I get lots of reasons, from the students and clients I encounter, for wanting to come to me for voice over training.
Some are really direct, such as acting and storytelling as a passion, for some VO artists.
But there’s another, extraordinarily beneficial reason to get voice training.
Here’s Harvard’s reason.
It’s simple. And it’s what Harvard is known for instilling in its graduates: being a better leader, in whatever you do: work, school, home life.
And in our cases, in negotiations, auditions and studio sessions.
Here’s what Harvard Business Review had to say about it with this little gem I found in an article on power priming, a fascinating subject in itself (with thanks to Betsy for bringing this to my attention).
Finally, working with researchers from San Diego State University and using rigorous acoustical analysis, we learned that power priming can even alter one’s voice.
After thinking about a time when they had power, study subjects varied their pitch less and their volume more. When we later played recordings of these and other voices
for independent parties, they identified those primed for power as sounding more authoritative.
Analysis of Margaret Thatcher’s voice before and after she became Great Britain’s prime minister (and reportedly after voice coaching) showed the same change. Like our study participants, she maintained a steadier pitch but shifted between loud and quiet more often as she gained authority and status.
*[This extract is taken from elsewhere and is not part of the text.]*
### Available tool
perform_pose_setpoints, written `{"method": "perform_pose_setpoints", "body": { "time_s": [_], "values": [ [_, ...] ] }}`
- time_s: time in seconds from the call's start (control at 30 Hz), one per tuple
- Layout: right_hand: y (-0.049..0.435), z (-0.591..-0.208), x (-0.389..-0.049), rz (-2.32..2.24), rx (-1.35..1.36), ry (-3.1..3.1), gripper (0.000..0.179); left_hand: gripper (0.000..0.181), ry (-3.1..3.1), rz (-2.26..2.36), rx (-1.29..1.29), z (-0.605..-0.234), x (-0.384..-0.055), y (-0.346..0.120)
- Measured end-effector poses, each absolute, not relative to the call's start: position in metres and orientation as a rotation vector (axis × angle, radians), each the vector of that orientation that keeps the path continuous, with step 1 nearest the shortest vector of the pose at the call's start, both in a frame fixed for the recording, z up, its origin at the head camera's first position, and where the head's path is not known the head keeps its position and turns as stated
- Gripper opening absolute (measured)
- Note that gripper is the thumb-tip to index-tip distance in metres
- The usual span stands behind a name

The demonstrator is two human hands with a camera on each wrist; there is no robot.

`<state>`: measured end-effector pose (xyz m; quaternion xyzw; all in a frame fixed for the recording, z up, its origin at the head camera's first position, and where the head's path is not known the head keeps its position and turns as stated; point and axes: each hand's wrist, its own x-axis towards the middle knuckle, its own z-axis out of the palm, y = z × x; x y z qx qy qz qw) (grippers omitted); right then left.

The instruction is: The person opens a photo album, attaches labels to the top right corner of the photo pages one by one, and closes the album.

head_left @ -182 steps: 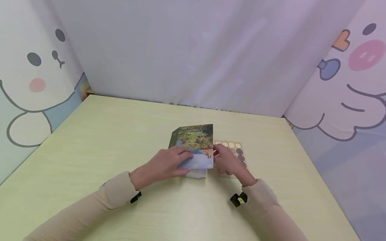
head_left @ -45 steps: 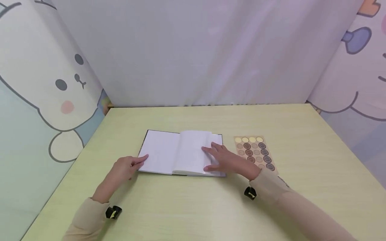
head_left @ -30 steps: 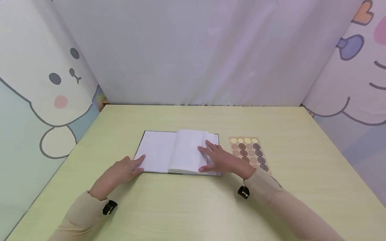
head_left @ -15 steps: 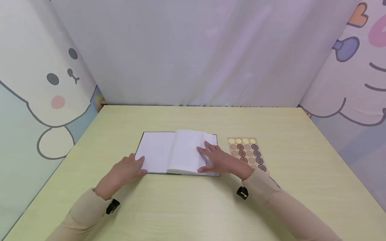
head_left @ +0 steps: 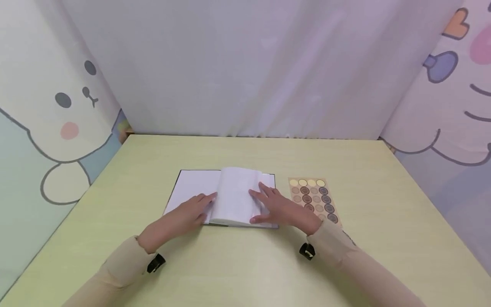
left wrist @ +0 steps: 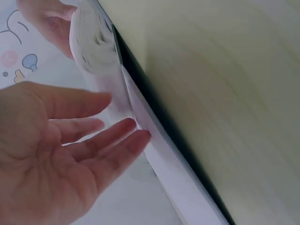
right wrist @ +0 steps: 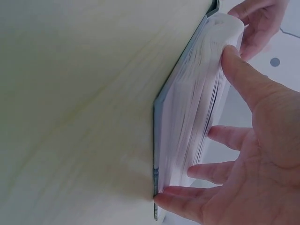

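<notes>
Has just moved the left hand (head_left: pixel 182 216) from the outer edge of the open, white, dark-rimmed book (head_left: pixel 195 184) to its white paper stack (head_left: pixel 238 184), fingers loose and nearly straight. Keeps the right hand (head_left: pixel 284 209) spread across from it. Likely ready for page work, with the book on the pale yellow-green surface (head_left: pixel 230 268). Shows many thin page edges (right wrist: pixel 197 105) from the right wrist, only the top page (head_left: pixel 235 200) from the head.

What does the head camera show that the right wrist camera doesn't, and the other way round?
Only the head view: the sheet of printed circles beside the open book, and the beige sleeves.
Only the right wrist view: the palm side of the right hand and the layered page edges close up.
Both: the open book, the right hand, the left hand and the table.
</notes>
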<state>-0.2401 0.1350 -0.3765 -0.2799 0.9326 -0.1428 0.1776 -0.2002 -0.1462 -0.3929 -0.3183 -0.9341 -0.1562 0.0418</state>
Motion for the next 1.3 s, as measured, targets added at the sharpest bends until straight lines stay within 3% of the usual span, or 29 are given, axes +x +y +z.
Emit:
{"method": "perform_pose_setpoints", "body": {
  "time_s": [0.13, 0.77, 1.03, 1.3],
  "values": [
    [0.136, -0.375, -0.24, -0.424, -0.791, 2.647, 0.084, 0.042, -2.917, -0.584, -0.938, -0.386, -0.205, -0.133],
    [0.129, -0.369, -0.243, -0.502, -0.94, 2.674, 0.079, 0.058, -3.142, -0.588, -0.797, -0.387, -0.213, -0.113],
    [0.129, -0.366, -0.241, -0.48, -1.008, 2.637, 0.067, 0.055, -3.125, -0.485, -0.853, -0.383, -0.214, -0.112],
    [0.12, -0.373, -0.24, -0.494, -0.92, 2.7, 0.071, 0.049, -3.115, -0.426, -0.898, -0.384, -0.215, -0.109]
  ]
}}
So the VO training you get from VO2GoGo is not just for VO. It’s for acting, for presenting, for selling, and also for being seen as a leader.
And when I ask you in class to slow down, or to enunciate more clearly, or to let the words live a full life, or to tell me a more interesting story, it’s not just so that the audience can understand you better.
It’s also so they gain even more respect for you and your talent. It’s so they regard you as a leader.
Hope this helps.
Insightful perspective. Thank you David.